_The task_: The entries are to be given back verbatim; no picture is to be copied.

_Input data_:

┄┄┄┄┄┄┄┄┄┄

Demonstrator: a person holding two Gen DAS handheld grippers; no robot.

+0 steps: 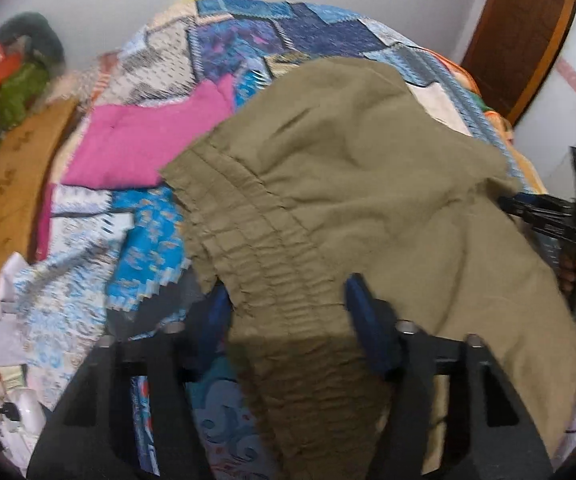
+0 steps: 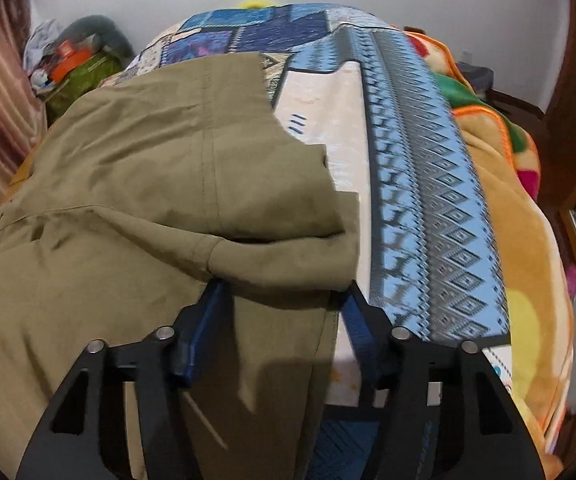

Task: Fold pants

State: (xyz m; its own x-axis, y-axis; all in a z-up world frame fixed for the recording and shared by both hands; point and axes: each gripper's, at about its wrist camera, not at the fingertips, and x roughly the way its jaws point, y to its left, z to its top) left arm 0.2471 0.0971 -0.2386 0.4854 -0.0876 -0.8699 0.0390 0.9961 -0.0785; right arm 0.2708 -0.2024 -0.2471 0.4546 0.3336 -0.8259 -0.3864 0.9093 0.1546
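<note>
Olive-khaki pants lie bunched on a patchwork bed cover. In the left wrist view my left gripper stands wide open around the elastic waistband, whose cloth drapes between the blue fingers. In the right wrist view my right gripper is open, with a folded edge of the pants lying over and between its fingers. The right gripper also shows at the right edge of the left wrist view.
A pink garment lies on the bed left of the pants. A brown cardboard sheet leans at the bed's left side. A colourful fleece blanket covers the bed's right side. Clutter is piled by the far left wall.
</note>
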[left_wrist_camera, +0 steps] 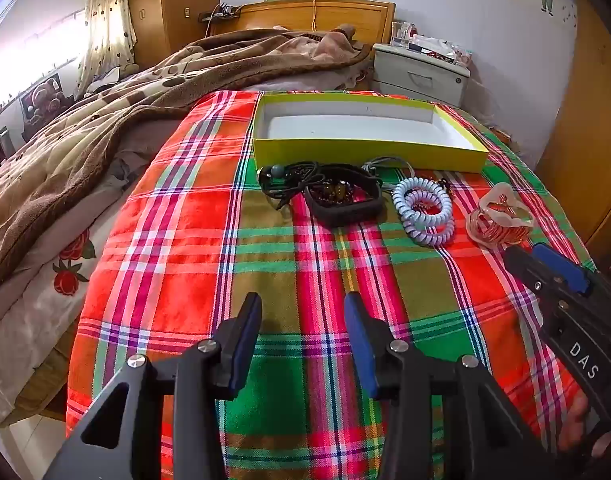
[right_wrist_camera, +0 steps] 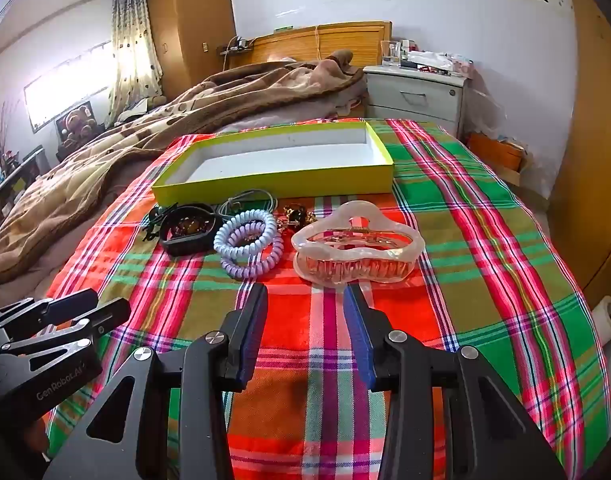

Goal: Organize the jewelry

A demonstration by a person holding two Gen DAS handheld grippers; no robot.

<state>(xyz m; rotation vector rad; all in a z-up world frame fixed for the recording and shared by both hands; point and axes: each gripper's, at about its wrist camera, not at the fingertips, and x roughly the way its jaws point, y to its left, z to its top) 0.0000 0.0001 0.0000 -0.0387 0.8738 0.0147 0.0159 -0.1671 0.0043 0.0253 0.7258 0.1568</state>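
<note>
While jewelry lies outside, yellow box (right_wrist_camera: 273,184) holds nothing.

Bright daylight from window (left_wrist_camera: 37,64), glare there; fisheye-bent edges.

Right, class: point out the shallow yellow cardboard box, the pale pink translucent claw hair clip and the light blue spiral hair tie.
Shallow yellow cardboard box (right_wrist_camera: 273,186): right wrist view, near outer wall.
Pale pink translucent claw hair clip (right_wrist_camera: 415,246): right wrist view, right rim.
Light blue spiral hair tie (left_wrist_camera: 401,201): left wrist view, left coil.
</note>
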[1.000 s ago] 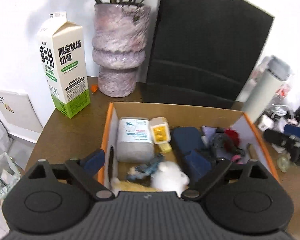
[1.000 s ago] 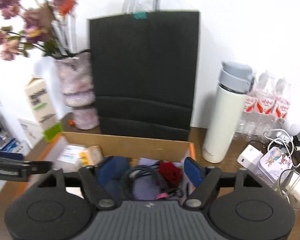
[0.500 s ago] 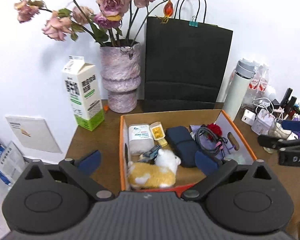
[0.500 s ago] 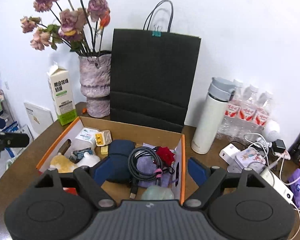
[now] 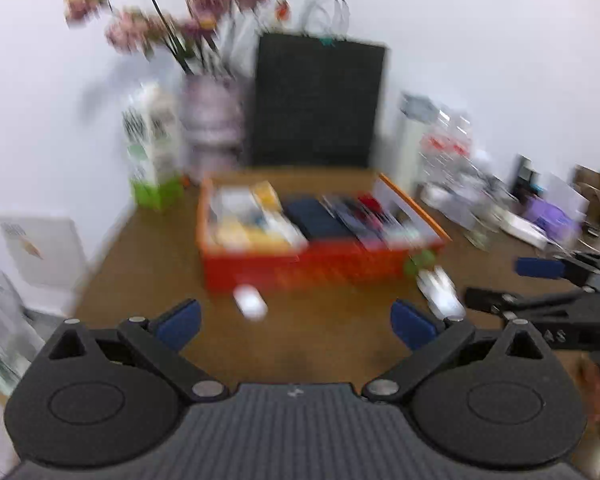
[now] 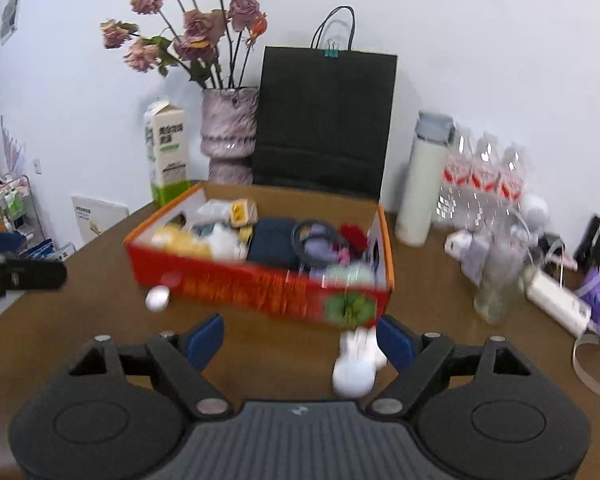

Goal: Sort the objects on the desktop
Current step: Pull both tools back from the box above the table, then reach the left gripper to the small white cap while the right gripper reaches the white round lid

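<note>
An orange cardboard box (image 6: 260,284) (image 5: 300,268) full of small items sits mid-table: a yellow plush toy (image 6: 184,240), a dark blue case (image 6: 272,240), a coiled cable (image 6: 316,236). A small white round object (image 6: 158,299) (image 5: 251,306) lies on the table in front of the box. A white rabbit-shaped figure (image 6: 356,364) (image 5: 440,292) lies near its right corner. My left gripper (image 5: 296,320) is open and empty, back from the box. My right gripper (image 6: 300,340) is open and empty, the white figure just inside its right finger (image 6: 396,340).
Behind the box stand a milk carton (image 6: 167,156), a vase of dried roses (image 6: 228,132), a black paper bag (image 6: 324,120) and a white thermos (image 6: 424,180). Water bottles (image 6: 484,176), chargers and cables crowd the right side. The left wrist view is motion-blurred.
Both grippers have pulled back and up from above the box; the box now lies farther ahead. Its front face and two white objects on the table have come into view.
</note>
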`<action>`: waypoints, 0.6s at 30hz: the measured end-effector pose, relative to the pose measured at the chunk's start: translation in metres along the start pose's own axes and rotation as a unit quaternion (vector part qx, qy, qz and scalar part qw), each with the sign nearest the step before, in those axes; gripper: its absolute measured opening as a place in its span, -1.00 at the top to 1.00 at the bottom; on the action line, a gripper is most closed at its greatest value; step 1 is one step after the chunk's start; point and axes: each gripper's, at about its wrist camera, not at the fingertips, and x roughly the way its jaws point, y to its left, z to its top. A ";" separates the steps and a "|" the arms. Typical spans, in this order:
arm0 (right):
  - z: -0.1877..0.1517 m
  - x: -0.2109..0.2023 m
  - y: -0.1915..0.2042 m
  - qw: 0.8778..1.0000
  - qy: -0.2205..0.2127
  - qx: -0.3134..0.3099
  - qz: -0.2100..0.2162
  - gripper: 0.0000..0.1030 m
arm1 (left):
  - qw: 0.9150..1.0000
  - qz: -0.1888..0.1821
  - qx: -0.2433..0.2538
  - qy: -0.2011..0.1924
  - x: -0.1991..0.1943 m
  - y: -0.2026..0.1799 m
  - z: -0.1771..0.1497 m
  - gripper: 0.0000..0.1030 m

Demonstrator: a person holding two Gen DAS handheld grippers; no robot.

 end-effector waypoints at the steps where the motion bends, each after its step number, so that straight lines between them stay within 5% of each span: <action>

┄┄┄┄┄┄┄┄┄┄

_Task answer_:
Demonstrator: a person holding two Gen DAS handheld grippers; no robot.

+0 steps: 
+0 steps: 

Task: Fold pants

State: (xyz m; its own x-axis, y-axis; all in a z-up world frame fixed for the recording and shared by both hands; point and axes: each gripper's, at about its wrist camera, not at the fingertips, and x roughly the way its jaws point, y to its left, z to its top) left arm 0.2471 0.0971 -0.2386 0.4854 -0.0876 -0.8699 0.0390 0.9961 -0.0785; right arm 0.2708 -0.2024 -0.2471 0.4546 0.3336 -0.8259 -0.3864 0.9093 0.1546
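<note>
Olive-khaki pants lie bunched on a patchwork bed cover. In the left wrist view my left gripper stands wide open around the elastic waistband, whose cloth drapes between the blue fingers. In the right wrist view my right gripper is open, with a folded edge of the pants lying over and between its fingers. The right gripper also shows at the right edge of the left wrist view.
A pink garment lies on the bed left of the pants. A brown cardboard sheet leans at the bed's left side. A colourful fleece blanket covers the bed's right side. Clutter is piled by the far left wall.
</note>
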[left_wrist_camera, +0 steps] 
[right_wrist_camera, +0 steps] 

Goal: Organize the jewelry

A demonstration by a person holding two Gen DAS handheld grippers; no robot.

<state>(xyz m; rotation vector rad; all in a z-up world frame fixed for the recording and shared by both hands; point and axes: each gripper's, at about its wrist camera, not at the fingertips, and x roughly the way its jaws point, y to its left, z to its top) 0.0000 0.0001 0.0000 -0.0387 0.8738 0.0147 0.0159 -0.1671 0.0043 0.0253 0.7258 0.1568</state>
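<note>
While jewelry lies outside, yellow box (right_wrist_camera: 273,184) holds nothing.

Bright daylight from window (left_wrist_camera: 37,64), glare there; fisheye-bent edges.

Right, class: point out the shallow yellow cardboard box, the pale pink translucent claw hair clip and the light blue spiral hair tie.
Shallow yellow cardboard box (right_wrist_camera: 273,186): right wrist view, near outer wall.
Pale pink translucent claw hair clip (right_wrist_camera: 415,246): right wrist view, right rim.
Light blue spiral hair tie (left_wrist_camera: 401,201): left wrist view, left coil.
</note>
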[1.000 s ago] 
[1.000 s ago] 
[0.500 s ago] 
[0.500 s ago] 
[now] 
[now] 

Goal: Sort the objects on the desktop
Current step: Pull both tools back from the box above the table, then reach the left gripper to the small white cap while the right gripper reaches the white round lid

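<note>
An orange cardboard box (image 6: 260,284) (image 5: 300,268) full of small items sits mid-table: a yellow plush toy (image 6: 184,240), a dark blue case (image 6: 272,240), a coiled cable (image 6: 316,236). A small white round object (image 6: 158,299) (image 5: 251,306) lies on the table in front of the box. A white rabbit-shaped figure (image 6: 356,364) (image 5: 440,292) lies near its right corner. My left gripper (image 5: 296,320) is open and empty, back from the box. My right gripper (image 6: 300,340) is open and empty, the white figure just inside its right finger (image 6: 396,340).
Behind the box stand a milk carton (image 6: 167,156), a vase of dried roses (image 6: 228,132), a black paper bag (image 6: 324,120) and a white thermos (image 6: 424,180). Water bottles (image 6: 484,176), chargers and cables crowd the right side. The left wrist view is motion-blurred.
Both grippers have pulled back and up from above the box; the box now lies farther ahead. Its front face and two white objects on the table have come into view.
</note>
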`<action>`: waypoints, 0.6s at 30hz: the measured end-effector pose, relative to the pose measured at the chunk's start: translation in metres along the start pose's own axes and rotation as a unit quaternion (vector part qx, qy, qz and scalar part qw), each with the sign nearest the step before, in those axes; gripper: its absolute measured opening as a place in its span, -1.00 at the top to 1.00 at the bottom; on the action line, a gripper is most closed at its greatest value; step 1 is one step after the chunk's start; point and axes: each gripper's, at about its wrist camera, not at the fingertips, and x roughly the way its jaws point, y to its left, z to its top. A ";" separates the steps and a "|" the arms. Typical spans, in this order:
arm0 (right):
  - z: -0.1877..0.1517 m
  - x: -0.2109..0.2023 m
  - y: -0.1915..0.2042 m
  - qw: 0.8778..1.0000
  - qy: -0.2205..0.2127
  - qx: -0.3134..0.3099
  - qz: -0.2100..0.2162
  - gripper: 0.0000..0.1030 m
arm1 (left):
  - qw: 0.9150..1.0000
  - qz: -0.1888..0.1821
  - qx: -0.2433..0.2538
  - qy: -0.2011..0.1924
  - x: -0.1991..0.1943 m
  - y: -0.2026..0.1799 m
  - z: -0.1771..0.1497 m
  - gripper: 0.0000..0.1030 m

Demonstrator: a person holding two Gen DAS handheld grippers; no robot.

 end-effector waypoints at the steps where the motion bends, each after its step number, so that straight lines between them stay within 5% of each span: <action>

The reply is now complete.